For capturing higher level information about Wi-Fi packets, a Alfa USB Wi-Fi dongle configured in monitor mode was used. This specific dongle was chosen primarily for its comparability with Wireshark and the Aircrack-ng software suite needed to enable promiscuous monitoring of Wi-Fi packets.
Finally, a set of target Wi-Fi devices were chosen. To test the ability of the RF fingerprinting methodology to distinguish between different devices, a range of commerically available consumer and business access points were acquired. For the more difficult task of identifying different devices with the same model and chipset, four ESP32 Wifi Modules were used to provide a higher level control over the transmitted packets and eliminate confounding factors.

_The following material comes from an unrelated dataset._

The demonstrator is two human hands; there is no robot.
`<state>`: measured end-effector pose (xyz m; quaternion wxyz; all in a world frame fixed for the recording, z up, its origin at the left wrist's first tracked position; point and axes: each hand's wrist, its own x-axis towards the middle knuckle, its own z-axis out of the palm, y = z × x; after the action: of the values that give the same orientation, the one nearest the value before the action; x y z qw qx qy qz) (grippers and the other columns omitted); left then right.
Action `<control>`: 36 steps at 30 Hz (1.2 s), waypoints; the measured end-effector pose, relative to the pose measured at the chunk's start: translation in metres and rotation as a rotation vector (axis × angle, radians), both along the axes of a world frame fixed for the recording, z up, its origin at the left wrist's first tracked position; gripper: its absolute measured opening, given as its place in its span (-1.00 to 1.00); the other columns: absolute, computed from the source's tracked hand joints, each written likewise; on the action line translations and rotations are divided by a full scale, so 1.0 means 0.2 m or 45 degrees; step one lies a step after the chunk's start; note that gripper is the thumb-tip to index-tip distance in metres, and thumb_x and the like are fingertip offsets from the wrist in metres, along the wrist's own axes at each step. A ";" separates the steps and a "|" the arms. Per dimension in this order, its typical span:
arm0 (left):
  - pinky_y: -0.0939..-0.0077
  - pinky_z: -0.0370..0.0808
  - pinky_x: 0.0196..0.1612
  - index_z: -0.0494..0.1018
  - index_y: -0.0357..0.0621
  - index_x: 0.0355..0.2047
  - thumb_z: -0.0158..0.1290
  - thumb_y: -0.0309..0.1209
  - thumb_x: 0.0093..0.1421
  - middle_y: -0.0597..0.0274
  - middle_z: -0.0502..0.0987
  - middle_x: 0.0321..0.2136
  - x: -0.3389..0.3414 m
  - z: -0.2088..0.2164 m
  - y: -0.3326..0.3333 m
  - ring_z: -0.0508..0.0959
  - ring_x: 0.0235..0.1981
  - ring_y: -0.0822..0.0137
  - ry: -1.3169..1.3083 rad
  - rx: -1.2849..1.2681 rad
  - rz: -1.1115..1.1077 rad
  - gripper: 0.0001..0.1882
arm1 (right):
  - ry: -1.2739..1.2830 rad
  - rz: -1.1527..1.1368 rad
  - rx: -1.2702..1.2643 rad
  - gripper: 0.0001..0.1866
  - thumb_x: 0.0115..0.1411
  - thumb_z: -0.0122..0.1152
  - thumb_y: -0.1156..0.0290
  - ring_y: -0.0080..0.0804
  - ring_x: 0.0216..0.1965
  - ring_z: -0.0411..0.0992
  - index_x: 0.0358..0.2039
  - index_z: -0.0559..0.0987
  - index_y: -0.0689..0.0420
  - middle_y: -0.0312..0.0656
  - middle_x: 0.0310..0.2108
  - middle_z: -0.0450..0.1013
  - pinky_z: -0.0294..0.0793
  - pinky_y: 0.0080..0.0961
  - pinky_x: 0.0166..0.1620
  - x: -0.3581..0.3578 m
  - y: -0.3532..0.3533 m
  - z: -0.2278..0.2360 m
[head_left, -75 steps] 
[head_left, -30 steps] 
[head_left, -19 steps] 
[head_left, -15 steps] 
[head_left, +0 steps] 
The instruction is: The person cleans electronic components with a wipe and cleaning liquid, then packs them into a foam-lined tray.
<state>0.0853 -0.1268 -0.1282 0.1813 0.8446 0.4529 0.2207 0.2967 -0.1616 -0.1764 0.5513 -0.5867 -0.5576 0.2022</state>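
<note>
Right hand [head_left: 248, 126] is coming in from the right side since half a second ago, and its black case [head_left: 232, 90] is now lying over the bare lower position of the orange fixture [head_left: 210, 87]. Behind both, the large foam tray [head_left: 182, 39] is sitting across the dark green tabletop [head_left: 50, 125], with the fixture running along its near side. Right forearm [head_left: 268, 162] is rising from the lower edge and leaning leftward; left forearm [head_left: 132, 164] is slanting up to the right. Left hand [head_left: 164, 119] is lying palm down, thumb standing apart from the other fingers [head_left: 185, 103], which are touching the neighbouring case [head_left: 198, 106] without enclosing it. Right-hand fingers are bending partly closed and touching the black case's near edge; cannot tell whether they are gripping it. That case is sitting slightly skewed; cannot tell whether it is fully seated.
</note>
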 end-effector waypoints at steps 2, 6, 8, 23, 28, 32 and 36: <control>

The packet recording process was designed to be as automated as possible. The goal was to detect incoming Wi-Fi packets and dump the raw complex I/Q samples into a binary file for later processing.
Control of the USRP software defined radio was managed through the GNU Radio open source signal processing library. GNU Radio offers a Simulink-style block based graphical interface for designing complex signal processing "flowgraphs." These flowgraphs are then converted into Python modules which can be independently executed. To determine the beginning and end of a Wi-Fi packet in the complex sample stream, a basic RMS power threshold was applied.
Beyond identifying packet start and end, the GNU Radio flowgraph was also performed Wi-Fi channel selection by frequency translation and band pass filtering. The full flowgraph is shown above.
Preliminary testing has shown the viability of the presented automatic packet capture and labeling system. Once proper thresholds were set, the flowgraph consistently captured all beacon packets transmitted by the target access point during the recording period. Furthermore, the packet separation block worked well even for very closely spaced packets.
Furthermore, visual inspection of the captured training data set shows distinct differences in the packets transmitted from different devices. Even with the same packet contents, taking the average of the Fourier Transforms for the packets sent by two of the ESP32 devices shows clear visual difference in the packets' spectral characteristics.
Now that a system has been established for collecting Wi-Fi data, work can begin on using this data to start exploring deep learning architectures for performing fingerprinting. It is highly likely that certain elements of the packet collection process may be tweaked to better suit the needs of machine learning algorithms.
Finally, while the current labeling scripts are run offline after the packet capture has completed, it would be interesting to create a version that runs online in parallel with data collection. This would ultimately permit live packet identification, which would significantly enhance the completeness and practicality of the proposed fingerprinting system.